Verhaal
In en uit een depressie
Mijn eerste langdurige depressieve episode maakte ik mee toen ik dertien was. Ik raakte depressief als gevolg van onzekerheid over mijn lichaam. Dit werkte niet naar behoren als gevolg van een hersenbloeding vlak na mijn geboorte. Er was een links-rechts verschil in motoriek en kracht en ik had een slecht ruimtelijk inzicht en oriëntatie vermogen. Niet alleen werd Ik geconfronteerd met de grenzen van mijn lichaam, ik werd ook op school gepest door jongens die zelf in een elektrische rolstoel zitten. De juffen kozen vaak de kant van de jongens in de rolstoel, omdat zij het idee hadden dat deze jongens beschermd moesten worden.
Ik had geen klik met de fysiotherapeut die me toen begeleidde en ook niet met de psychiater waarmee ik sprak. Ik slikte daarnaast antidepressiva waar ik van aankwam. Dit hielp niet voor mijn gevoelens van onzekerheid en neerslachtigheid.
Ik was eenzaam en jaloers op mijn broertje. Hij had vriendjes in het dorp waar wij woonden en mijn schoolvrienden woonden allemaal in andere dorpen. Buiten school had ik geen vrienden. Daarnaast werkten mijn ouders veel. Dit was toen ik mijn eerste (en enige) zelfmoordpoging deed. Ik nam een aantal sterke pijnstillers in. Achteraf gezien was dit veel te weinig om dodelijk te zijn. Ik werd wakker met koppijn en een meer algemeen kutgevoel, nog steeds depressief.
Voetballen
We hadden in die tijd een au pair, Anne Karin, een Noors meisje van 19 jaar. Zij was sportief en voetbalde op hoog niveau in Noorwegen. Zij was vaak de enige die thuis was als ik van school kwam. Op een dag legde zij een voetbal in de achtertuin en wilde zij dat we samen een balletje gingen trappen. Aanvankelijk had ik er geen oren naar maar door een week of twee toch maar elke dag met de bal naar buiten te gaan werd ik langzaamaan steeds beter. Na een tijdje kon ik met kracht en precisie een trap tegen de bal geven en kreeg ik er plezier in.
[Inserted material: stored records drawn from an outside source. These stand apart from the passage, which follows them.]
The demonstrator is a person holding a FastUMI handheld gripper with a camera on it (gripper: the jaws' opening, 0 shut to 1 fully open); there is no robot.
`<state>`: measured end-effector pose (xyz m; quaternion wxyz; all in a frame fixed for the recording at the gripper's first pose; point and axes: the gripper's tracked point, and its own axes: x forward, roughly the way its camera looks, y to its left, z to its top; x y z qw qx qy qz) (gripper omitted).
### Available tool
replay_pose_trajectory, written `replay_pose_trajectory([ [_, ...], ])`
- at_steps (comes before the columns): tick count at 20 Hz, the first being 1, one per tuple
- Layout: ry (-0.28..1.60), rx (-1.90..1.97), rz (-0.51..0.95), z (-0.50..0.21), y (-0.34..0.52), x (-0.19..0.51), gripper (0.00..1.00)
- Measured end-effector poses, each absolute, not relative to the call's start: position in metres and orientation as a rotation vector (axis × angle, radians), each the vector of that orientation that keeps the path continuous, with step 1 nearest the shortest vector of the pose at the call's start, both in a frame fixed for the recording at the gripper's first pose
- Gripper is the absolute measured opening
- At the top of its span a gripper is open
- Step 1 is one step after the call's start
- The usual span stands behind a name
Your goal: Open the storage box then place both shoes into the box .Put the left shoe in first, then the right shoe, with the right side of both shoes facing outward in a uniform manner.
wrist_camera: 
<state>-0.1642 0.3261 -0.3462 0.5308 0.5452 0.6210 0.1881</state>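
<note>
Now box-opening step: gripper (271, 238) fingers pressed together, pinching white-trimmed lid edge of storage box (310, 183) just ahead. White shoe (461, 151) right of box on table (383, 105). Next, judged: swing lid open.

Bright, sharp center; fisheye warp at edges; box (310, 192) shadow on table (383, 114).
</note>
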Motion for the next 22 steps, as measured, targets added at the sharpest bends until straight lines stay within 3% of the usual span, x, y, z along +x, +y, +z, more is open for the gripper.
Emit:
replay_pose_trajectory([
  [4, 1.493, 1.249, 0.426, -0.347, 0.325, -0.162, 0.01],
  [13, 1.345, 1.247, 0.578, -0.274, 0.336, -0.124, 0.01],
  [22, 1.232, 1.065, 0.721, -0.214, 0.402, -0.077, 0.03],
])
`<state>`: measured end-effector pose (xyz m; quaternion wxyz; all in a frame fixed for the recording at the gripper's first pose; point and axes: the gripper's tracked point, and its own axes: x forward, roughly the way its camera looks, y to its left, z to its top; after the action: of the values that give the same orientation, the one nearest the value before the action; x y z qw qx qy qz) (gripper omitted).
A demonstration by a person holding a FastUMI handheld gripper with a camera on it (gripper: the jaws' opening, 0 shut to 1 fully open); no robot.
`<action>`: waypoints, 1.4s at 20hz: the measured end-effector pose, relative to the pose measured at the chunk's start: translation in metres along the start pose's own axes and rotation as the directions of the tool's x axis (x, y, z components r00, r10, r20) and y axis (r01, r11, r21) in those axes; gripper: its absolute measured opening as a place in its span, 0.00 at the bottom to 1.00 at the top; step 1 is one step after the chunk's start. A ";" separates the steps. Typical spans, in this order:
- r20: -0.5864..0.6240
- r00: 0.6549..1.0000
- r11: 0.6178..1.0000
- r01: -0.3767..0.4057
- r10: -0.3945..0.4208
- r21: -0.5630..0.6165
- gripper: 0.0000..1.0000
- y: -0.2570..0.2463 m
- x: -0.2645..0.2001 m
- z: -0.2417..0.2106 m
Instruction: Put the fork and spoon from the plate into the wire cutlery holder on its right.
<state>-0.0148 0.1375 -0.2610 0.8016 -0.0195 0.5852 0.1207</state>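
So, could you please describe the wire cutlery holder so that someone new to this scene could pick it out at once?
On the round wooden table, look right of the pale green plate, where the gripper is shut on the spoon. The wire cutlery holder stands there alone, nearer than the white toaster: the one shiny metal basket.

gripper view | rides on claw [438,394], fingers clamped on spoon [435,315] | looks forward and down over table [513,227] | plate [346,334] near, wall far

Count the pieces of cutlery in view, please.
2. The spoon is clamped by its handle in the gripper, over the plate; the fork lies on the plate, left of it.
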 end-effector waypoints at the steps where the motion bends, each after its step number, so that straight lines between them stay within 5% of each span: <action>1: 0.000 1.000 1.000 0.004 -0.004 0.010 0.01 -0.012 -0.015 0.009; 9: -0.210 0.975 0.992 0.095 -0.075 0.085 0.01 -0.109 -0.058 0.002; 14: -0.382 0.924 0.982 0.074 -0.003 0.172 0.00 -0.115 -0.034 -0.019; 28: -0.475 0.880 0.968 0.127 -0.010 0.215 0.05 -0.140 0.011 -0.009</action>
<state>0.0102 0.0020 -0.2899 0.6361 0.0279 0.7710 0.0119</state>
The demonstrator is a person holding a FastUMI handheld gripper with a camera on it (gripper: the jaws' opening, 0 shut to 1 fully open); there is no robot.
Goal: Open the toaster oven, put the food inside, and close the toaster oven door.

Het ging langzaam beter met me door het balletje trappen met Anne Karin. Daarnaast hadden we een hond, Foppe, waarmee ik een goede band had.
Mijn vader stelde op een dag voor om met Foppe te gaan wandelen. In het begin wilde ik niet, maar uiteindelijk ging ik toch maar mee. De wandelingen werden steeds langer. Tijdens die wandelingen kwam er langzaam aan een gesprek opgang met m’n vader. Ik vertelde hem over mijn gevoelens, het pesten, de medicatie en ineffectieve sessies met de hulpverleners.
Mijn ouders zijn toen op school gaan praten en ook met mijn hulpverleners. Zo werd mijn situatie langzaamaan beter.
Workshop
Kortgeleden gaf ik aan hulpverleners een interactieve workshop over depressie onder jongeren Ik vroeg ze onder andere de kenmerken van depressie te noemen die ze in mijn verhaal herkenden. Aan het eind kreeg ik te horen dat ze het mooi, leerzaam en inspirerend vonden om nu een beeldend verhaal te hebben naast de theorie over depressie die ze uit de boeken kennen.
Praten over depressie kan – in meer opzichten! – heel behulpzaam zijn.